One of the mysteries of the English language finally explained.
(of an animal) poisoned as a result of eating the Darling pea, a poisonous plant of South Australia, Queensland, and New South Wales.‘the pea-struck sheep rarely recovers’
- ‘The pea-struck sheep rarely recovers its normal tone.’
- ‘The plants rarely occur in sufficient quantity to cause animals to become pea struck.’
- ‘Pea-struck sheep can readily be detected by their wasted condition, exaggerated movements, trembling, and unsteady gait.’

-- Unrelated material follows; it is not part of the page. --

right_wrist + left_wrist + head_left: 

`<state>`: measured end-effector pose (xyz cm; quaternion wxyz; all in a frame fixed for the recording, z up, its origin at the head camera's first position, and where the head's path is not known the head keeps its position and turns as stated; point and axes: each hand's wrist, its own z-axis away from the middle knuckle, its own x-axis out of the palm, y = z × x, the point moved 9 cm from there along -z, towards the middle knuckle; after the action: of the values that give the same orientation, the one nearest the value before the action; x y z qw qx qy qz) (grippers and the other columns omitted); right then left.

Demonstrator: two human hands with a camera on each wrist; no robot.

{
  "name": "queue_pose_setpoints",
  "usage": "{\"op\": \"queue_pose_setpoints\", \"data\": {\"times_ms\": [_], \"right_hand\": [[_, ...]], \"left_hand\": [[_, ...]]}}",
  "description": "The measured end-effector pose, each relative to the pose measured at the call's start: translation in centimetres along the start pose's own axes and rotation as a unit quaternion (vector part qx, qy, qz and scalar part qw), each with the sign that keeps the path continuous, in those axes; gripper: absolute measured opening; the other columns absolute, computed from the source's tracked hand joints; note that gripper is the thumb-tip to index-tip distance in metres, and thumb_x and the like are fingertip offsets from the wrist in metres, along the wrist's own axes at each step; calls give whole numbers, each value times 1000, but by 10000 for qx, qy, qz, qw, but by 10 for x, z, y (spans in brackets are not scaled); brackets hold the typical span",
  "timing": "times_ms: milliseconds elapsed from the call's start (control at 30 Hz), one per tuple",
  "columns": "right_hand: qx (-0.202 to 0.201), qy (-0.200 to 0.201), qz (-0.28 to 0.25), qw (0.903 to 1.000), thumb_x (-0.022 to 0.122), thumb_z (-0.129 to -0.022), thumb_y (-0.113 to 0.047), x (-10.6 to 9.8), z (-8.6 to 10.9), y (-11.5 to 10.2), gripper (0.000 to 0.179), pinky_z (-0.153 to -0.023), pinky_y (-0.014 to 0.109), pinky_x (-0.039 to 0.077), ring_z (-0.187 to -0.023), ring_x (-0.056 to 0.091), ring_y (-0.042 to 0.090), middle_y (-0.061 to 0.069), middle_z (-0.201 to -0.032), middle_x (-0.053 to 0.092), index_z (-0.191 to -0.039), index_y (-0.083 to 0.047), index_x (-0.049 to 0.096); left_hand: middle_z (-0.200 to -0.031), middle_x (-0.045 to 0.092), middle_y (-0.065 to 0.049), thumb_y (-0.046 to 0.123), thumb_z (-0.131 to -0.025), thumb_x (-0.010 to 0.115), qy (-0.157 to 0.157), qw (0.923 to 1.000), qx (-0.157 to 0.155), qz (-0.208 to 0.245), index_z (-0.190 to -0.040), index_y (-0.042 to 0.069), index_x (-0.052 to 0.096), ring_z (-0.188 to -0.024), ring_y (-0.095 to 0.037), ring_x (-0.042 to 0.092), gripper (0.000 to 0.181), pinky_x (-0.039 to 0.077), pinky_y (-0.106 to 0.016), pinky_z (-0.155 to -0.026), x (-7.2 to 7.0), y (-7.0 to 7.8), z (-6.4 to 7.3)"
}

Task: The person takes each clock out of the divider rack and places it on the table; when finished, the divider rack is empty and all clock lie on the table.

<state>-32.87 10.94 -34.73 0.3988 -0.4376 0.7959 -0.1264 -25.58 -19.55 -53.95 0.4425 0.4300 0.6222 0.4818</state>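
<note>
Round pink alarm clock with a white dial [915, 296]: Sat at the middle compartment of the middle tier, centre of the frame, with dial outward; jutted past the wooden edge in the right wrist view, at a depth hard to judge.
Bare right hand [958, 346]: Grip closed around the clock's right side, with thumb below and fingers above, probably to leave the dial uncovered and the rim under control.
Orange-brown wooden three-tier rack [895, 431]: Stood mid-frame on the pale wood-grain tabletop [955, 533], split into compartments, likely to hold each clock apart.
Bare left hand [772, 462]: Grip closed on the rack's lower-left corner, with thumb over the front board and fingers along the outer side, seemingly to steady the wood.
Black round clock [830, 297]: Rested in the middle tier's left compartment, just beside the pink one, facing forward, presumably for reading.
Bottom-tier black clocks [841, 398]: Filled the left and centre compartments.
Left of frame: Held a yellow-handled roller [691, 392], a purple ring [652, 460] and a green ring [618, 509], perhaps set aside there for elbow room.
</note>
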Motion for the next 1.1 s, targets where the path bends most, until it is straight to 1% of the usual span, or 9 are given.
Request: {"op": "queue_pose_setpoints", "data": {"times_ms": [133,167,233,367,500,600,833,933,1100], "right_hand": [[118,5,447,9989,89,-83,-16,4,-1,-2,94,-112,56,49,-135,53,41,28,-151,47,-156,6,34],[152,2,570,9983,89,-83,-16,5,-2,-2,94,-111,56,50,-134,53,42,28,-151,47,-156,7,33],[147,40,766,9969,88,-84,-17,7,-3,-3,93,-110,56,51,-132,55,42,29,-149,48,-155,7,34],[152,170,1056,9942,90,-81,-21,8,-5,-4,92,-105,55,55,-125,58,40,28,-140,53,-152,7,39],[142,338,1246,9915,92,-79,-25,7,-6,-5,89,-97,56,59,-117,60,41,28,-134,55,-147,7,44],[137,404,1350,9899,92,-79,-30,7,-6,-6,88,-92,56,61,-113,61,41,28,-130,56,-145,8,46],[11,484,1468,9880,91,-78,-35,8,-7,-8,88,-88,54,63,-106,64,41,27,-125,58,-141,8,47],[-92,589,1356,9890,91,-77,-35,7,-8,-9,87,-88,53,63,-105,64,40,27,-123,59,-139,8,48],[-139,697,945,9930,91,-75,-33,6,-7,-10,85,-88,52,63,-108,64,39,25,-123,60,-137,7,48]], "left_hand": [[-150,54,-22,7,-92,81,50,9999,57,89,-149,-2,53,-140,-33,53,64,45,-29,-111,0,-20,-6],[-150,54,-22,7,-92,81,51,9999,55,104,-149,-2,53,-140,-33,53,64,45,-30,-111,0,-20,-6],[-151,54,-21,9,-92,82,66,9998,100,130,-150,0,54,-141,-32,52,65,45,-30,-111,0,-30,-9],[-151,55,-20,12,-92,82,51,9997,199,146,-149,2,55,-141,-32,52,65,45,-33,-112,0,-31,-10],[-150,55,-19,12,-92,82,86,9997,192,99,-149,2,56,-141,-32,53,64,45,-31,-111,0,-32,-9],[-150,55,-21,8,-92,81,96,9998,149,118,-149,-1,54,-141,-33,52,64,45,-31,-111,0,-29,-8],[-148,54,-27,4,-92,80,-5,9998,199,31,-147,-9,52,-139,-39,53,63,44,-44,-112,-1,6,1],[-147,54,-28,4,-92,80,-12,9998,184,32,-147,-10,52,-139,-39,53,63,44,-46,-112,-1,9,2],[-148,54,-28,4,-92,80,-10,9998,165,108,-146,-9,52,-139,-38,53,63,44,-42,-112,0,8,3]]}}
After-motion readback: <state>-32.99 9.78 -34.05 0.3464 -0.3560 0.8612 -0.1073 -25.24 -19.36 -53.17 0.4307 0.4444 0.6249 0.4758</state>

- ‘I'd heard of horses getting pea-struck from eating Darling pea in the West Darling country, but that's hundreds of miles away.’

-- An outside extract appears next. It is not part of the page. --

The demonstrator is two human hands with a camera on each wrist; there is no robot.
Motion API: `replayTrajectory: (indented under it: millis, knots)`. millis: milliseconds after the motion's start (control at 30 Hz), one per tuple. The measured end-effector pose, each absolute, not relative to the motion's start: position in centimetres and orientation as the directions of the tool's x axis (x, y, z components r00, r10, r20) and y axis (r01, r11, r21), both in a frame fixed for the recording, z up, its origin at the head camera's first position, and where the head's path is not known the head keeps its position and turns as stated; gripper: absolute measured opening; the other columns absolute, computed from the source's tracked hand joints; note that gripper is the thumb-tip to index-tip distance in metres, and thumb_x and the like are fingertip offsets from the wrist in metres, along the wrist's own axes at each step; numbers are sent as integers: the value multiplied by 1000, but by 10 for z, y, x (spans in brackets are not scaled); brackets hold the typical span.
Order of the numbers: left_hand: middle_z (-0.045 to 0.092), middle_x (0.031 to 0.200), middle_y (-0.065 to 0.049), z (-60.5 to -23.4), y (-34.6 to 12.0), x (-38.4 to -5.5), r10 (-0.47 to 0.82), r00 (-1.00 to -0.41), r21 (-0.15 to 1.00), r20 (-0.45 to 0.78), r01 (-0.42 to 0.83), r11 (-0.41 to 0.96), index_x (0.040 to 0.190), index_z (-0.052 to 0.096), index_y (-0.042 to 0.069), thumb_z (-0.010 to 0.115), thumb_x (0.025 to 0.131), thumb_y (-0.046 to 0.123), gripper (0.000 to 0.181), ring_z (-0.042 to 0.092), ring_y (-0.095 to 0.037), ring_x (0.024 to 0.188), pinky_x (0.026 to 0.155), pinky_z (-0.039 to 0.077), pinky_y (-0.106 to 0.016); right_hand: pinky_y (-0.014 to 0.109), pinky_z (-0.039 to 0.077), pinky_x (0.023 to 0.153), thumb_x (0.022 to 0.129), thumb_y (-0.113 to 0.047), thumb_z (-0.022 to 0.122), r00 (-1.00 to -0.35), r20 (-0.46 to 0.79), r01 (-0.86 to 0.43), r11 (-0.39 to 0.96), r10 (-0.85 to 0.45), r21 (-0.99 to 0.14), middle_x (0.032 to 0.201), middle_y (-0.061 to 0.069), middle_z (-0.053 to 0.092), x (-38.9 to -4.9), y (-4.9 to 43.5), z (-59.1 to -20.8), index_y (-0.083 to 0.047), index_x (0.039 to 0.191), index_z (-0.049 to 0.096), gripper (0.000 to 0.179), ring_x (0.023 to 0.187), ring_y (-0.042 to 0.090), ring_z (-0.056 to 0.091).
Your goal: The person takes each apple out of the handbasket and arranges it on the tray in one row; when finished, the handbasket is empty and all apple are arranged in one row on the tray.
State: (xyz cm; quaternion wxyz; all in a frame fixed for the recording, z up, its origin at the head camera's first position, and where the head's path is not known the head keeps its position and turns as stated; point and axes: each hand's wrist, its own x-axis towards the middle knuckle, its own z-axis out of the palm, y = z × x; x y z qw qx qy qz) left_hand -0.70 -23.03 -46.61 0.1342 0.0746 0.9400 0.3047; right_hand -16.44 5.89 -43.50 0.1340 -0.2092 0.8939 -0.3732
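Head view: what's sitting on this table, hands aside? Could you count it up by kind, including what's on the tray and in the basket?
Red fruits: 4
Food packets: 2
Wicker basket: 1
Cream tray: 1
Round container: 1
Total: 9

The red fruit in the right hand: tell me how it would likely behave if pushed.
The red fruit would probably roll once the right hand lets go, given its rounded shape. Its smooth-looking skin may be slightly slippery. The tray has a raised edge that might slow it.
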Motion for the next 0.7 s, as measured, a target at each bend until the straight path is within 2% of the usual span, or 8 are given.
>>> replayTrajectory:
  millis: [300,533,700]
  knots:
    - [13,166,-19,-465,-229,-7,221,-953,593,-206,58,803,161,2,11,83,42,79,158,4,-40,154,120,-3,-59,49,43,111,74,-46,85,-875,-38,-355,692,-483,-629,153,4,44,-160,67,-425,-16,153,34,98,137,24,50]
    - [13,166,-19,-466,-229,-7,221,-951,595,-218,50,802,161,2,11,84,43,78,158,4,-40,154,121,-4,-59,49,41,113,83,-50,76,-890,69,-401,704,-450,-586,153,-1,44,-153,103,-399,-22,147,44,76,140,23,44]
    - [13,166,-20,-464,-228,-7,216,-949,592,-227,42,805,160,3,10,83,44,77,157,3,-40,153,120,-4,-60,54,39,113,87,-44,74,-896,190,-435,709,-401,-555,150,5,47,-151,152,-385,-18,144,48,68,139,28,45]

- ‘Should sheep graze extensively on these species, they develop a condition known as "pea struck" or "loco disease".’
- ‘He suggests that any animals that are pea-struck at this stage will probably recover if moved to clean paddocks.’
- ‘The typical symptoms of pea-struck sheep have been described by Hurst.’
- ‘Animals (sheep, cattle, and horses) become pea-struck after grazing this species for some time, and at this stage develop a craving for it.’
- ‘Grown wethers brought on to his property from New England had not shown any symptoms of being pea-struck at the end of seven months.’
- ‘One big, rangy wether—which David thought was probably pea-struck—ran straight at the dog.’